In general I don't see why someone would try to imagine these things with strings and make his/her mind more confused over it. Especially when he/she doesn't have the appropriate basic knowledge on the field apart from maybe some scifi books.
We know that mass and energy are able to act as sources of gravity, because of the Einstein Equations of General Relativity. From the one side of your equations, you have the Einstein tensor which contains the information of your spacetime geometry. On the other side, you have the energy-momentum tensor which comes straightforward from the existence of matter and/or radiation. It's due to this that you actually have that mass,energy can interact with spacetime curvature (
so spacetime is not unaffected from matter). Why do you get this result? The Einstein equations don't need the strings to be extracted. You extract them from minimizing what we call the "Action" in classical mechanics. Strings only come into play as a candidate to quantize gravity.

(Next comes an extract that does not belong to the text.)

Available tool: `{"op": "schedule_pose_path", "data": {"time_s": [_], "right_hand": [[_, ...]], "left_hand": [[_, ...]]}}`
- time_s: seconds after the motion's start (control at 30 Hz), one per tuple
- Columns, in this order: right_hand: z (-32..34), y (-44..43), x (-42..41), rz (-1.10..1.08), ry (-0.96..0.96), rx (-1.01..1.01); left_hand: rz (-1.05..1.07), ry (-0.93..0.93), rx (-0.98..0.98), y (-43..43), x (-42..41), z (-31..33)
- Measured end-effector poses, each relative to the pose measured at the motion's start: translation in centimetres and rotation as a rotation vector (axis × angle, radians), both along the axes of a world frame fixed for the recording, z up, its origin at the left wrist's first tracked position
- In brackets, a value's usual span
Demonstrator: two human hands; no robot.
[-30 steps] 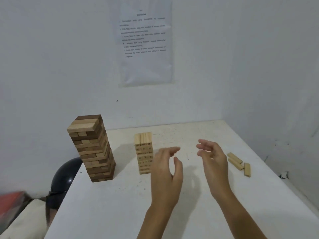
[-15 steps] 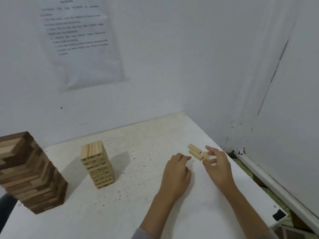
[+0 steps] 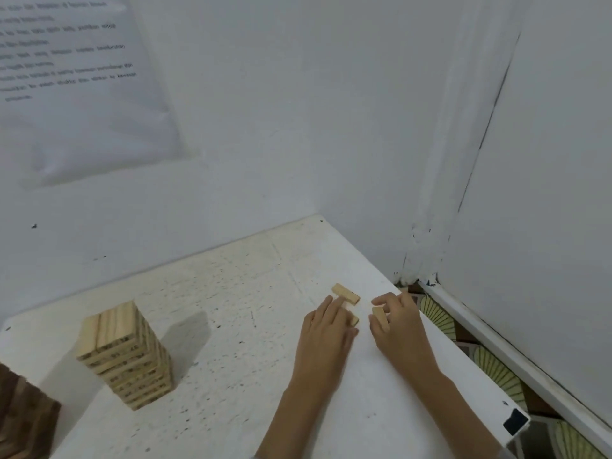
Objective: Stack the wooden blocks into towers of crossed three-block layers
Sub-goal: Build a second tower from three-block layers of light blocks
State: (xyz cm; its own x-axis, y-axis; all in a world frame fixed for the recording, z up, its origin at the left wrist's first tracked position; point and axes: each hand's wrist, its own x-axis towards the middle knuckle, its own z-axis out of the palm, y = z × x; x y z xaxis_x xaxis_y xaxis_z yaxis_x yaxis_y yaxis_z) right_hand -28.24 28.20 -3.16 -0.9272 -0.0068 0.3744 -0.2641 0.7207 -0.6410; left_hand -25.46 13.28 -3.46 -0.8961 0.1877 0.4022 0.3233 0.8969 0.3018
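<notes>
A small pale block tower (image 3: 127,356) stands on the white table (image 3: 231,376) at the left. Part of a taller dark-and-light tower (image 3: 23,415) shows at the bottom left corner. Near the table's right edge lie loose pale blocks. One block (image 3: 346,293) lies flat beyond my left fingertips. My left hand (image 3: 328,329) rests palm down, its fingers on a second block (image 3: 354,321) that is mostly hidden. My right hand (image 3: 397,323) pinches a third block (image 3: 379,318) between thumb and fingers.
Walls close the table in at the back and right. A printed sheet (image 3: 73,84) hangs on the back wall. A patterned floor (image 3: 490,369) shows in the gap past the table's right edge (image 3: 470,369).
The view has swung right, so the towers slid left. Both hands went from hovering mid-table to the loose blocks; the left fingers now cover one and the right hand has taken hold of another.
</notes>
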Motion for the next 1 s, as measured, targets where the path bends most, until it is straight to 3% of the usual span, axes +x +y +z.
{"op": "schedule_pose_path", "data": {"time_s": [0.1, 0.27, 0.33, 0.47, 0.67, 0.83, 1.0], "right_hand": [[0.3, -0.1, 0.0, -0.018, -0.040, -0.003], [1.6, -0.5, 0.1, 0.007, -0.125, -0.284], [1.7, -0.5, -0.2, 0.005, -0.166, -0.266], [1.6, -1.2, -0.9, 0.014, -0.258, -0.115], [1.9, -2.6, -1.6, -0.080, -0.234, 0.041], [2.5, -3.7, -0.1, 0.078, -0.223, -0.224], [4.3, -5.0, 3.2, 0.188, -0.314, -0.428]], "left_hand": [[-0.006, -0.019, 0.086, 0.2, 0.0, -0.4], [0.053, 0.088, 0.118, 0.4, 0.4, -0.3], [0.082, 0.073, 0.129, 0.3, 0.7, 0.1], [0.195, -0.144, 0.405, 0.2, 1.3, 1.4], [0.228, -0.095, 0.621, 0.1, 2.4, 1.5], [0.262, -0.088, 0.953, -0.7, 4.2, 2.6], [0.360, -0.034, 0.972, -2.9, 5.6, 3.0]]}}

To quantify this for you, imagine that you have A=B... A corresponds to the geometrical features of the spacetime, and B to the matter and radiation content you consider. If you change B, A will have to change too so you keep the equality. Of course the relation is different:
G_{\mu \nu}= 8 \pi G T_{\mu \nu}
with G_{\mu \nu} the Einstein tensor, T_{\mu \nu} the energy momentum tensor and G the Newton's gravitation constant.
When you want to talk about neutrinos passing through matter, well that needs extra knowledge on the physics of particle physics. Indeed the neutrinos can pass through matter, but that doesn't mean that a huge (super-huge) amount of neutrinos couldn't possibly cause some change in your spacetime curvature. However, when one talks about neutrinos interactions, he doesn't have in mind gravity- because their gravitiational interactions are very small in power compared to weak interactions they are subject to (to an order of 10^{-25} at "normal" energies-
http://en.wikipedia.org/wiki/Fundamental_interaction). The weak interactions however are so rare, that neutrinos indeed pass through matter unaffected. Or another way to state it, is by saying that the probability for a neutrino to interact is actually so small that in general, most of them, can pass through whole planets unaffected. Because of that, just seeing particles as small balls of some mass colliding with other balls, is actually a wrong idea - maybe this works only as a limit approximation and only "effectively".
On the other hand, as photons, so neutrinos can be subject to spacetime geometry, and so they follow the paths they do- for example their trajectories can be bend from a gravitational source (like a heavy planet, star or so on).